* **WHAT IS BEING ASKED**
Please return each line of the listing exactly as given.

* **DATASET SECTION**
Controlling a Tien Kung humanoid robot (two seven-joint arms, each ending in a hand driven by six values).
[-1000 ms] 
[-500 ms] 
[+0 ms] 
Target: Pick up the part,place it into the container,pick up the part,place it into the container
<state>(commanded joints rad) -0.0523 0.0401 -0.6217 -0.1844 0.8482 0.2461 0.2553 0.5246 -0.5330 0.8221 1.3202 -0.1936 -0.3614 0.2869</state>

* **EXERCISE ANSWER**
Controlling a Tien Kung humanoid robot (two seven-joint arms, each ending in a hand driven by six values).
[-1000 ms] 
[-500 ms] 
[+0 ms] 
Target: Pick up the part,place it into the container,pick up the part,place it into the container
<state>(commanded joints rad) -0.0523 0.0401 -0.6217 -0.1844 0.8482 0.2461 0.2553 0.5246 -0.5330 0.8221 1.3202 -0.1936 -0.3614 0.2869</state>

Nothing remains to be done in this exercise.